Tra i relatori all’incontro online, Maria Masocco, dell’Istituto superiore di sanità, ha presentato uno studio, dal titolo “Passi” e “Passi d’argento”, promosso dal Ministero della Salute. Si tratta di un sistema di sorveglianza sullo stato di salute, anche percepita, su adulti (18-69 anni) e anziani (ultra 65enni). Indagine che fornisce moltissime informazioni anche sull’impatto che questa crisi ha avuto, non solo sulla salute fisica, ma anche psicologica. Il campione ha riguardato 2.613 adulti e 2.288, anziani. Al di là delle peggiorate condizioni economiche che molti di loro lamentano, a causa di orari di lavoro ridotti o di perdita del posto di lavoro, è interessante notare quante persone abbiano dovuto rinunciare alle cure negli ultimi dodici mesi. Tra sospensione del servizio e timore di contrarre il Covid o per altri motivi, il 54% degli ultra sessantacinquenni non ha effettuato visite mediche o esami diagnostici previsti, con tutte le conseguenze che ciò comporta in futuro per salute del cittadino.

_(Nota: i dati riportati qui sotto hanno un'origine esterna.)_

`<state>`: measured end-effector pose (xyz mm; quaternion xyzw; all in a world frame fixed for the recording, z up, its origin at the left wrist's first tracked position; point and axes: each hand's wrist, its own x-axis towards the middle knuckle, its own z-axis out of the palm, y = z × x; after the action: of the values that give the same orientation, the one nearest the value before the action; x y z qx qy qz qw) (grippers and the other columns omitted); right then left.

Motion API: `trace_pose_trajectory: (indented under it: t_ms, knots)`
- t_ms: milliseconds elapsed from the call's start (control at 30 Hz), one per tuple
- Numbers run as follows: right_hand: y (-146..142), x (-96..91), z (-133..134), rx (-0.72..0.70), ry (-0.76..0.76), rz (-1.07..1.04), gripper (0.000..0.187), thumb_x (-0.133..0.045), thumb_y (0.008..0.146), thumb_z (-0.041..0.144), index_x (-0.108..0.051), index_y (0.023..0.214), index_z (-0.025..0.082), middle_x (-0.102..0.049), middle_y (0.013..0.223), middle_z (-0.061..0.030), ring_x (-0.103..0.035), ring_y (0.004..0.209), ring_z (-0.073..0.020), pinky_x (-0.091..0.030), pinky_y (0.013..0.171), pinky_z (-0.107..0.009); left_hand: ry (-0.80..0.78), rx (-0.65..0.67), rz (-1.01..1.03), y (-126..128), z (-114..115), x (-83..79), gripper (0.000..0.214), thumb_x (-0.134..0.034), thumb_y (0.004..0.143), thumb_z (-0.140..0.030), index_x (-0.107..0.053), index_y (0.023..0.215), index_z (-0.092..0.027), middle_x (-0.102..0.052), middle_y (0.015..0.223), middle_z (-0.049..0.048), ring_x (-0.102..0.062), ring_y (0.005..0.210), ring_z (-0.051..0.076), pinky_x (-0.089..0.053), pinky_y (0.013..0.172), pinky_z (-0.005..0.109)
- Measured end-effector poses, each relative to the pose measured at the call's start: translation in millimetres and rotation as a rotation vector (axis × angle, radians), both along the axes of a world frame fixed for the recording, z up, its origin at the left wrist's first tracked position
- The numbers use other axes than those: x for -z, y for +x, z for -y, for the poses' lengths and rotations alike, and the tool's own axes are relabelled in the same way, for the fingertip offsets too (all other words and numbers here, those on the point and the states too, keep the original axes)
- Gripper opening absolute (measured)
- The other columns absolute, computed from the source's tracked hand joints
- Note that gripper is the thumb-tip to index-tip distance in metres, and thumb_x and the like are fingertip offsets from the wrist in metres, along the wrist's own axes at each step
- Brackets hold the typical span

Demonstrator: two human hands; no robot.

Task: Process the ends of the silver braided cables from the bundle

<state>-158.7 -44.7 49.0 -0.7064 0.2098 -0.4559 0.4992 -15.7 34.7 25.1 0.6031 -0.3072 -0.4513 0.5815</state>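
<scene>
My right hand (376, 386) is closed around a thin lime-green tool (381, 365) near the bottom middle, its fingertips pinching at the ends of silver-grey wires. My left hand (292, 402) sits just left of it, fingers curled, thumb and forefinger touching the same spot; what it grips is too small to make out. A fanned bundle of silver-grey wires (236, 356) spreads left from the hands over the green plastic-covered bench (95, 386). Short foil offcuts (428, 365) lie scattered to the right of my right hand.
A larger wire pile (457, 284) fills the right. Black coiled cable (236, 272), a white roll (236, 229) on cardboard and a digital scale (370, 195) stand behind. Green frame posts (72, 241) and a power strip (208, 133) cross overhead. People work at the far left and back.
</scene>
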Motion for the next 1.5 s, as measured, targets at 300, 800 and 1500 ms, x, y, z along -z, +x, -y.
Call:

C’è una percezione del rischio contagio piuttosto alta nelle persone, anche nelle azioni quotidiane della vita. La metà degli adulti ritiene probabile ammalarsi nei successivi tre mesi, che si abbassa al 46% tra gli anziani. Ma sono gli esiti della malattia che preoccupano in modo diverso i due gruppi: solo un adulto su tre teme esiti gravi in caso di contagio, contro il 77% degli anziani. D’altronde, i dati sulla letalità del virus Covid-19 sono lì a confermarlo: colpisce un po’ tutte le fasce, ma è letale per chi ha superato gli ottant’anni. Per questo la disponibilità a vaccinarsi raggiunge percentuali molto alte tra gli intervistati: l’84% tra gli anziani e il 71% tra gli adulti. Interessante il profilo di chi, tra gli adulti, ha risposto che certamente non si vaccinerà e che raggiunge il 13%: si tratta di persone con un basso grado di istruzione, prevalentemente donne, che non hanno mai partecipato, ad esempio, al piano vaccinale antinfluenzale. Campagna che, d’altronde, nel nostro Paese non ha mai raggiunto la soglia ottimale del 95% né quella minima del 75%. Forse questo virus servirà in futuro a convincere più persone che il vaccino non è il male, ma è la soluzione al male.